Today, I will speak to our Q3 2024 results. Following that, Steve, our CFO, will discuss the Q3 financial performance of the company and Reid will comment on the overall diamond market. I will then make some closing remarks to complete the presentation and answer any questions that you may have. Starting with safety. I'll start the review of the Q3 results with safety, where the Gahcho Kué operations have continued lost time injury-free for more than a year, and we are now approaching 3 million hours lost time injury free. At the end of quarter 3, the total recordable injury frequency rate is around 3, which is a significant improvement year-on-year.

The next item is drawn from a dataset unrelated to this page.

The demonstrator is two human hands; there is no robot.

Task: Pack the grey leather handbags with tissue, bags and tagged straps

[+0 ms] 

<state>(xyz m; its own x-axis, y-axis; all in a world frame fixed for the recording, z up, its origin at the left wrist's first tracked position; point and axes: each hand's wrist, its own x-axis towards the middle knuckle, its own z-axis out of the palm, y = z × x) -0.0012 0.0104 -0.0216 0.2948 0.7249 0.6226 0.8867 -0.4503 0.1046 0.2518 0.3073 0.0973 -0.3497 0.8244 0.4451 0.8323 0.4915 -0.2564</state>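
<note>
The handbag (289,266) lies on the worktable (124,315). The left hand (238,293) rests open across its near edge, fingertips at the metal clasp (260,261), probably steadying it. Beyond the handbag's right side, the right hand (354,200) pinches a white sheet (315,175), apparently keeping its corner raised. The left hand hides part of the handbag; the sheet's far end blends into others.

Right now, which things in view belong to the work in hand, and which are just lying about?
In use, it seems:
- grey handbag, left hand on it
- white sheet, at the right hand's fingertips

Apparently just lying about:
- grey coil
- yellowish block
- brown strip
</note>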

Safety is always a leading indicator of business performance, and I'm pleased that the safety performance continues to go well. I'm now going to run through some highlights from our third quarter and first 9 months of 2024.
Firstly, during quarter 3, the company achieved a quarterly adjusted EBITDA of CAD 17.3 million for an adjusted EBITDA for the first 9 months of $91.3 million. On the operations side, for the first 9 months of 2024, we have processed approximately 14% more tonnes of ore than during the same period in 2023, which is a metric that we continue to focus on as it drives value. Each additional tonne that we treat adds value as the variable cost component of treating an extra tonne of ore is minimal. And with around 3.5 million tonnes of ore sitting in stockpiles ready to be treated, we will continue to focus on achieving high plant throughput. In quarter 3, we saw the grade come down from the first half of the year, which was consistent with the plan. The grade issues reported in quarter 1 and quarter 2 have corrected during quarter 3, with the reserve to carat ratio returning to the normal range. On the mining side, we are well ahead on ore tonnes mined. This is primarily due to our ore bodies continuing to be wider than modeled as well as additional opportunistic ore mined at pit bottom. The challenging pit bottom mining in the Hearne open pit is now finished.

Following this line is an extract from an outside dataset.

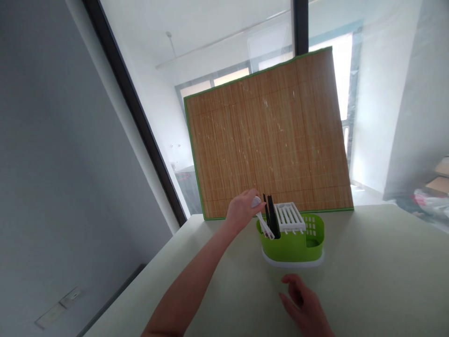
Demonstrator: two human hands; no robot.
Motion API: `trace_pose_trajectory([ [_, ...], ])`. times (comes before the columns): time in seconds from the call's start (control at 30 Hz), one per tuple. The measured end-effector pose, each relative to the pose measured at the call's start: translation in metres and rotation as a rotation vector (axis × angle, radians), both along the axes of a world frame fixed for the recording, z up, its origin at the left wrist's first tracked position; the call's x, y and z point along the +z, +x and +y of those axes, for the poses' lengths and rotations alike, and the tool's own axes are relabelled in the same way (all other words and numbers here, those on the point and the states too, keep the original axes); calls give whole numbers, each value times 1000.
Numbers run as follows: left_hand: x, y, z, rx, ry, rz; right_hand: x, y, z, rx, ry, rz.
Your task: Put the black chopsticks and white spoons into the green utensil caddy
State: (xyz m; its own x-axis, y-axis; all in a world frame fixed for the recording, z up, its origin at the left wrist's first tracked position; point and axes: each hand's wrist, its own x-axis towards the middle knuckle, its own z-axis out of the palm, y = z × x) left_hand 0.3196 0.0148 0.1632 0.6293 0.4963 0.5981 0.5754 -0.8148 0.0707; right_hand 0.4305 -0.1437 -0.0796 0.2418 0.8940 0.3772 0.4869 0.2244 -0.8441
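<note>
A green cutlery caddy [289,248] with a white base stands on the pale table. My left hand [242,210] is closed around the bowl end of a white spoon [264,225], above the caddy's left compartment. The spoon's handle slants down to the right, its tip at the compartment's front rim; whether it rests on the rim I cannot tell. Just beside it, black chopsticks [272,217] stand upright in that compartment. A white slotted rack [290,216] with small hooks sits over the caddy's middle. In front of the caddy, my right hand [301,299] is open, fingers curled and apart, holding nothing.
Behind the caddy a bamboo mat [270,140] with green edging leans against a glass partition with dark frames [300,28]. A grey wall [70,140] runs along the left. Boxes and plastic wrapping [430,199] lie beyond the table at the right.
</note>
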Motion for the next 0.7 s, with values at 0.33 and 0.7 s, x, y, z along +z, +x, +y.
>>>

With a focus now on finishing the 5034 pit and the all-important waste stripping to get to the higher-value NEX ore body during 2025. Now on to costs. On a unit cost basis, we have seen the cost per tonne treated for the first 9 months of 2024 come in at $112 per tonne treated versus $142 per tonne treated for the same period in 2023. As we enter into the colder months, process tonnes tend to reduce due to the challenges of this seasonal change. However, we are performing well against our full year cost guidance of $124 to $136 per tonne treated. In summary, we focused on safety, which is a leading indicator to overall performance, process plant stability and optimization, all mining and cost control. We will continue our efforts to safely achieve or where possible, exceed the plan. The all-important piece is the recovery of the diamond market from current low prices. I see opportunity in 2025 for this recovery based on the macro factors, but our focus is very much on the things that we can control. Reid Mackie, our Head of Diamond Sales and Marketing, will comment on the diamond market in a few minutes.
With that, I'll turn the call over to Steve, who will take us through the financial results.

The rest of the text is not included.